Updated 1 February 2026 at 10:46 IST
Union Budget 2026: AI Industry Wants Cheaper Compute, More IndiaAI Funding, and Clearer Incentives
Industry voices have repeatedly flagged high GPU costs and limited domestic compute capacity as constraints on building and deploying large-scale AI in India.
With Union Budget 2026 set to be announced shortly, India’s AI ecosystem is watching for signals that move beyond broad “digital” spending and directly address what startups and enterprises say is the biggest bottleneck: affordable access to compute. Industry voices have repeatedly flagged high GPU costs and limited domestic compute capacity as constraints on building and deploying large-scale AI in India.
1) Bigger outlay for IndiaAI Mission and public compute
A key expectation is a higher allocation for the IndiaAI Mission to expand national compute capacity and make it accessible to startups, researchers and public institutions. One set of pre-budget demands calls for raising the IndiaAI Mission allocation to at least ₹5,000 crore annually from around ₹2,000 crore, with a focus on scaling GPU availability.
2) A “compute credit” or subsidy model
Instead of only funding infrastructure, the industry wants a mechanism that directly lowers the cost of using it, especially for early-stage companies. Proposals include a compute credit scheme (for example, time-bound GPU hours or a subsidy on approved usage) so founders can train and fine-tune models without being priced out by cloud bills.

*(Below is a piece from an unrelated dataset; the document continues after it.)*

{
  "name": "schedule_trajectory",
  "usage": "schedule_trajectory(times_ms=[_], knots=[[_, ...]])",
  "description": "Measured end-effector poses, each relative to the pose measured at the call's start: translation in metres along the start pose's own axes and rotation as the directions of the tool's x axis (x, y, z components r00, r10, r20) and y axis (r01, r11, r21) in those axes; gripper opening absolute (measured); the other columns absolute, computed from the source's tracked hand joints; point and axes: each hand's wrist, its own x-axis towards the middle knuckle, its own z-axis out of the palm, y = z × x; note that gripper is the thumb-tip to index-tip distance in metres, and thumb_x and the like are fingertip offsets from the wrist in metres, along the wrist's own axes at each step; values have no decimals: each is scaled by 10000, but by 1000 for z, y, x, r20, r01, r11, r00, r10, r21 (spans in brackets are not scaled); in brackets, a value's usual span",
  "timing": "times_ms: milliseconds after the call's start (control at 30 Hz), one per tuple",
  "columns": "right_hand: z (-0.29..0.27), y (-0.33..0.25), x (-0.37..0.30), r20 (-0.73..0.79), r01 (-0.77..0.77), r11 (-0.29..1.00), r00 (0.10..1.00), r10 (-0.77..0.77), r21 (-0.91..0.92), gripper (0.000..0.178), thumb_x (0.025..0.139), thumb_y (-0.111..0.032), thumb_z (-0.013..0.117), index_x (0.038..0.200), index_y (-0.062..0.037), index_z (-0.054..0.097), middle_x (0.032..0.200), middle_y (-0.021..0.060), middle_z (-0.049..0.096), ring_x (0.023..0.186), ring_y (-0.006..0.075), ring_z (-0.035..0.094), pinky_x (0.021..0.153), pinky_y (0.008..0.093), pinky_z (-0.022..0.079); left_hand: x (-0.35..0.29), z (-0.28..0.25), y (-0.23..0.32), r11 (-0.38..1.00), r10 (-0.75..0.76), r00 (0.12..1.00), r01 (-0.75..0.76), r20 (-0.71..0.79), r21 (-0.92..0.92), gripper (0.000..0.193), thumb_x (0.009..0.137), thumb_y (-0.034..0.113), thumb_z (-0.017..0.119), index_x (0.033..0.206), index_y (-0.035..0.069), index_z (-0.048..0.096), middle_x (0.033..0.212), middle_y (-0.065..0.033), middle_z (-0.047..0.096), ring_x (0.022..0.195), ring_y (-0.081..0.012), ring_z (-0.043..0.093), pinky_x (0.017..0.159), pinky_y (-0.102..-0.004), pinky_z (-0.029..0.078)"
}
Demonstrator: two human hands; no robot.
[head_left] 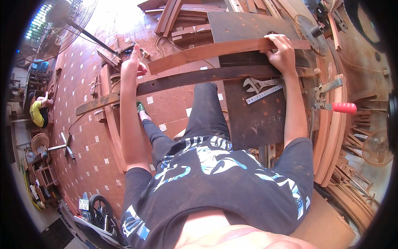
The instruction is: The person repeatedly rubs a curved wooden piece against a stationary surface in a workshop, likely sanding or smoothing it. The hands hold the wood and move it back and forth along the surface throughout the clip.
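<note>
Harsh white glare over the floor [118, 18] toward upper left, strong fisheye bending, black corners.

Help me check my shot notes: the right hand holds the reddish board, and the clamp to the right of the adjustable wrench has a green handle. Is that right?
Not quite: in the head view, the clamp to the right of the adjustable wrench has a red handle, not green. The right hand does hold the reddish board.

A woodworking workshop — toothed saw blade [303, 30], clamp [324, 105], planks [333, 145].
</note>
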Motion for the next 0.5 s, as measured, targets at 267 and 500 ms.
schedule_trajectory(times_ms=[267, 500], knots=[[5, -5, 1, -20, -57, 997, 998, 56, -50, 462, 672, -188, 904, 1099, -120, 740, 1119, 29, 730, 1123, 239, 646, 990, 402, 500, 5, 5, -2, 996, -24, 998, 19, 60, 85, 700, 923, 732, 590, 1024, 41, 641, 938, -88, 679, 798, -164, 675, 683, -301, 533], [2, 1, 0, 26, -38, 998, 999, 40, -53, 480, 677, -214, 911, 1107, -105, 730, 1127, 31, 725, 1126, 242, 644, 995, 403, 497, -3, 16, 3, 968, 5, 970, -66, 243, 242, 757, 968, 743, 483, 1322, 82, 585, 1279, -81, 630, 1152, -213, 592, 983, -410, 449]])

3) Duty and tax relief for AI hardware and data centres
Data centres and AI infrastructure are power- and capex-heavy, so fiscal easing is another major ask. Industry-facing proposals include customs duty rationalisation for imported critical equipment like GPUs, along with tax measures, such as better GST input credit treatment on data-centre capital assets.
4) Targeted skilling beyond short courses
AI skilling remains a budget-season theme, but the demand is to fund programmes that translate into deployable talent—engineers who can work on applied AI, data engineering, model operations and security. There are also calls to reduce the tax burden on AI-specific vocational training (including proposals around GST).
5) Incentives for Indian-language models and domestic datasets
Another expectation is more direct support for India-specific AI, models and datasets that work across Indian languages and public-service contexts. Industry leaders have argued that policy needs to move from intent to execution, including clearer rules around consent and “data dignity,” while incentivising applied AI adoption across sectors.
If Budget 2026 delivers even one decisive intervention, predictable, subsidised access to compute, it could set the pace for how quickly Indian AI moves from pilots to scaled products and services.